Date: 04-Mar-2015 - 06-Mar-2015
Location: Leipzig, Germany 
Contact Person: Mingya Liu
Meeting Email: ppi.workshop.2015 at gmail.com
Web Site: http://conference.uni-leipzig.de/dgfs2015/ 

Linguistic Field(s): Pragmatics; Psycholinguistics; Semantics; Syntax; Text/Corpus Linguistics; Typology 

Call Deadline: 15-Aug-2014 

Meeting Description:

In the past, the rich literature on polarity sensitivity mostly focused on negative polarity items (NPIs); positive polarity items (PPIs) were believed to be less impressive in number, productivity, and strength (Horn 1989:157). Recent literature, however, shows that PPIs are empirically just as robust as NPIs and raise theoretically intriguing questions at the interfaces between syntax, semantics and pragmatics. In this workshop, we seek to bring to discussion questions about:

1) Language-specific and cross-linguistic varieties of PPIs
2) Their formal modeling in different theoretical frameworks

Positive polarity is known to be highly language-dependent. Speaker-oriented adverbs such as unfortunately/leider act as PPIs in English and German, but their Czech correspondents do not (Junghanns 2006). Similarly, Zeijlstra (2013) argues that, unlike in English, the universal quantifier iedereen 'everybody' in Dutch is a PPI. This diversity challenges the plausibility of a unified account of positive polarity. One of the main theoretical debates in this respect concerns the nature of PPIs in relation to the better-studied NPIs. In Szabolcsi (2004), for instance, anti-additivity is as important for PPIs as downward entailment for NPIs. Another concern is the relevance of notions such as scalarity and scope to the modeling of PPIs within and across individual languages. Nilsen (2004) and Sawada (2011) analyze PPI modal adverbs like probably and Japanese minimizer PPIs like chotto/sukoshi 'a bit' by means of scales, but others propose alternate non-scalar approaches (e.g., Ernst 2009, Giannakidou 2011, Liu 2012, Iatridou & Zeijlstra 2013, Homer t.a.). While most PPIs can outscope negation, a promising research question relates to PPIs that ban negation altogether (see German *schon nicht / *nicht schon, Löbner 1999) and their modeling by comparison to inversely licensed NPIs (see Korean amwu-to 'anyone' in Sells & Kim 2006).

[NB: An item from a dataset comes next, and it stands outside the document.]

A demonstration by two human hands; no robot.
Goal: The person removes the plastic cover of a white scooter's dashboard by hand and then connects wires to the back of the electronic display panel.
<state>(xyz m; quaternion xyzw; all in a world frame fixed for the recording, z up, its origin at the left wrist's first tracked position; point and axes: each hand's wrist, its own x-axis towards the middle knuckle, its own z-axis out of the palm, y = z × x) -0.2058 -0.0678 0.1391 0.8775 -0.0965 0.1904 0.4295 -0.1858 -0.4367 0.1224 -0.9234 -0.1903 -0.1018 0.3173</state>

Our workshop will provide the ideal platform for such empirical and theoretical discussions, but also for experimental (see Saddy et al. 2004, Vasishth et al. 2008, Yurchenko et al. 2012), diachronic and computational
studies towards a better understanding of polarity in natural language. 

Invited Speakers:

Vincent Homer (CNRS - Institut Jean-Nicod, Paris, France)
Osamu Sawada (Mie University, Japan)

Organizers:

Gianina Iordachioaia (University of Stuttgart)
Mingya Liu (University of Osnabrück)

2nd Call for Papers:

We invite abstracts for thirty-minute talks including 10 minutes of discussion on any topic that relates to the formal modeling of PPIs and their variety across languages, as mentioned in the workshop description above. Among the topics that are relevant for the workshop discussion we welcome contributions that target well-established PPIs and their NPI cognates, but also other topics that consider particular syntactic, semantic and pragmatic conditions that help to identify a PPI-specific environment, as well as investigations of special scope interactions between negation and various linguistic items (evaluative adverbs, modal verbs, quantifiers etc). These may include (synchronic and diachronic) theoretical studies in various linguistic frameworks, as well as
computational and experimental studies.

Abstract Guidelines:

Abstracts should be anonymous, at most 2 pages long, with 2.5cm margins on all sides and a font size of 12pt, including data, references and diagrams. Author names and affiliations should be included in the body of the email. Each individual may submit up to one single authored paper and one joint paper.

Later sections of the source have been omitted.